• Instructions to follow: Copy every line of the data in which the word "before" occurs.
====== Information provided ======
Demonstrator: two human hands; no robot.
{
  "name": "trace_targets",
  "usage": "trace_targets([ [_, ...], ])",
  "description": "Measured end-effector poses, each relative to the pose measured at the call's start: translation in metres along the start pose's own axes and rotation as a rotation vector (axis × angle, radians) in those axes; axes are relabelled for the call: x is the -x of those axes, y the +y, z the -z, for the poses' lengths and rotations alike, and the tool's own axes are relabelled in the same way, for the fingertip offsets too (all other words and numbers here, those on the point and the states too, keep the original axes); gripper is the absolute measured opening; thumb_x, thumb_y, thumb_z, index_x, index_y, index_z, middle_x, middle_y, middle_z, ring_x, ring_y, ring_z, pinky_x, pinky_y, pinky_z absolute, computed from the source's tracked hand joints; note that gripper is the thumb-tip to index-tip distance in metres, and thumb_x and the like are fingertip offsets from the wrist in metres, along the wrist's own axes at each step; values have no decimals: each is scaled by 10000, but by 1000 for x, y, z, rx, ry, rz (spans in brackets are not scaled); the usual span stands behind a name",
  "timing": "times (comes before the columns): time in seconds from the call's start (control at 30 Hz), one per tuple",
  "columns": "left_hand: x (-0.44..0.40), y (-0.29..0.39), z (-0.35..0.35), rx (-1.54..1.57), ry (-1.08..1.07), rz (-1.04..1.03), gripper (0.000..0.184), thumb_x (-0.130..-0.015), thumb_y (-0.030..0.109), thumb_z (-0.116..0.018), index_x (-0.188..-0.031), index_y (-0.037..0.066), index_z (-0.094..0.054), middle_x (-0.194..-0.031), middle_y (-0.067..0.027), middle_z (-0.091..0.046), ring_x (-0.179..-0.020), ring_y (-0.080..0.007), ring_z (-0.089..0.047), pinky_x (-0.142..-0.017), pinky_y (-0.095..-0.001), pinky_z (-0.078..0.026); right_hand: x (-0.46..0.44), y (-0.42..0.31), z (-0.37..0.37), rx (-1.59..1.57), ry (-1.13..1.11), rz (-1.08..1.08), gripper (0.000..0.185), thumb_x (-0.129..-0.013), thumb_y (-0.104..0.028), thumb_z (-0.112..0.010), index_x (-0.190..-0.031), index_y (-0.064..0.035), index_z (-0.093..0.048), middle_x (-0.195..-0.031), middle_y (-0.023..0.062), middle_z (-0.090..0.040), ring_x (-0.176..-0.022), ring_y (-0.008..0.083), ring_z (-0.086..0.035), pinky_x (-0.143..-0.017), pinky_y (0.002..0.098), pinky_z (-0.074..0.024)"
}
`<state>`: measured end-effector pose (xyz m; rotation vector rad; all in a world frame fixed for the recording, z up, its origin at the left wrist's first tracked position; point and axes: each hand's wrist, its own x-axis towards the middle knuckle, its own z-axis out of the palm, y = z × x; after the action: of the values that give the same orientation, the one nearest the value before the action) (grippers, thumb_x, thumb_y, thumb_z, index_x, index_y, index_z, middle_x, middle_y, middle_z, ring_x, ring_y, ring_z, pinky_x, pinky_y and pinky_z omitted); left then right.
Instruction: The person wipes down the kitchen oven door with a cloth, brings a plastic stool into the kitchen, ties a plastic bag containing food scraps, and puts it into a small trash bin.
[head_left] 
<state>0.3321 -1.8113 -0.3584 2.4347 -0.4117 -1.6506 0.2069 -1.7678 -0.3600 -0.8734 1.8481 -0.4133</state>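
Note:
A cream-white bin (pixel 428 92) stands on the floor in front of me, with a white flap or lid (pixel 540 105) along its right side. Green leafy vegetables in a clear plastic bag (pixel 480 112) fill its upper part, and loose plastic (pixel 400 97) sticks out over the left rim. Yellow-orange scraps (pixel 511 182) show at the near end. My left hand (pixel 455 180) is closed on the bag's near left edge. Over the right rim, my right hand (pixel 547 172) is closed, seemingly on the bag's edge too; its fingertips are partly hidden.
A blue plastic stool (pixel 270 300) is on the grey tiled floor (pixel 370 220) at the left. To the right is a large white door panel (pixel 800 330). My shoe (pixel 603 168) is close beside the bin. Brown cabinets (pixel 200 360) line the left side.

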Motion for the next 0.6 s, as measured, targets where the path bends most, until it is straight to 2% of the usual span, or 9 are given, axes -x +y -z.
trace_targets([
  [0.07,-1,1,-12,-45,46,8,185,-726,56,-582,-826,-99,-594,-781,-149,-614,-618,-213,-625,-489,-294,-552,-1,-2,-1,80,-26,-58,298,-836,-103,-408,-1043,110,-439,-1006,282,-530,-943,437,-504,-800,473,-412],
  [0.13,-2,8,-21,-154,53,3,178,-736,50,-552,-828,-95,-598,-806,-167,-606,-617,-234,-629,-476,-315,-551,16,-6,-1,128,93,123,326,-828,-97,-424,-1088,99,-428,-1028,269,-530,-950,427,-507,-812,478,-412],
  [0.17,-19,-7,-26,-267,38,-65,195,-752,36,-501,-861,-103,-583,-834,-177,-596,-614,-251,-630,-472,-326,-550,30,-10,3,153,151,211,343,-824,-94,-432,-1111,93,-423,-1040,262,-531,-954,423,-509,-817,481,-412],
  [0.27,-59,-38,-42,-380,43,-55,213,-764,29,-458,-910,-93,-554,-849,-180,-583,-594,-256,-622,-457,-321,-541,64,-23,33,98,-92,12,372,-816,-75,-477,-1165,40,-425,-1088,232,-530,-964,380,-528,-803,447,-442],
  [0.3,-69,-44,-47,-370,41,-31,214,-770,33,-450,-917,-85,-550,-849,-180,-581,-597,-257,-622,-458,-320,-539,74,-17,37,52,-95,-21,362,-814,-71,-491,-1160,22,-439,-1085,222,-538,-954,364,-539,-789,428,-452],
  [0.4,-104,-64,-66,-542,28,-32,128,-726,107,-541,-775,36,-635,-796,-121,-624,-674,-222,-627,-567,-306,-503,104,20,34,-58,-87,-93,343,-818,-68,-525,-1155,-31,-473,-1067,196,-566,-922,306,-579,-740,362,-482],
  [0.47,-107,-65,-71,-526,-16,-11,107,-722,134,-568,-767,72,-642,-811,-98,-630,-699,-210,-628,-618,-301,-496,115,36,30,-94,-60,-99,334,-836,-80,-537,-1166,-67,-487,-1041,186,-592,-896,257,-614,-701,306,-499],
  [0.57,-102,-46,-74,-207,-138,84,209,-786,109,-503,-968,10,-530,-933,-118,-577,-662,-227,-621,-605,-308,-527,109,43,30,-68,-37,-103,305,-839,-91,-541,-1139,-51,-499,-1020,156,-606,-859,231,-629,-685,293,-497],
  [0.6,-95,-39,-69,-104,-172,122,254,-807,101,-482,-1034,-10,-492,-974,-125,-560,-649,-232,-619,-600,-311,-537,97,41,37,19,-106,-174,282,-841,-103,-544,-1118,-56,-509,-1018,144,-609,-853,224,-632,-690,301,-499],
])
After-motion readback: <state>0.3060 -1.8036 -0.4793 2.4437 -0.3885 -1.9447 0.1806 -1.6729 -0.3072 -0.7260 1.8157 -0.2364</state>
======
• Answer below:
  "timing": "times (comes before the columns): time in seconds from the call's start (control at 30 Hz), one per tuple",
`<state>`: measured end-effector pose (xyz m; rotation vector rad; all in a world frame fixed for the recording, z up, its origin at the left wrist's first tracked position; point and axes: each hand's wrist, its own x-axis towards the middle knuckle, its own z-axis out of the palm, y = z × x; after the action: of the values that give the same orientation, the one nearest the value before the action) (grippers, thumb_x, thumb_y, thumb_z, index_x, index_y, index_z, middle_x, middle_y, middle_z, ring_x, ring_y, ring_z, pinky_x, pinky_y and pinky_z omitted); left then right.

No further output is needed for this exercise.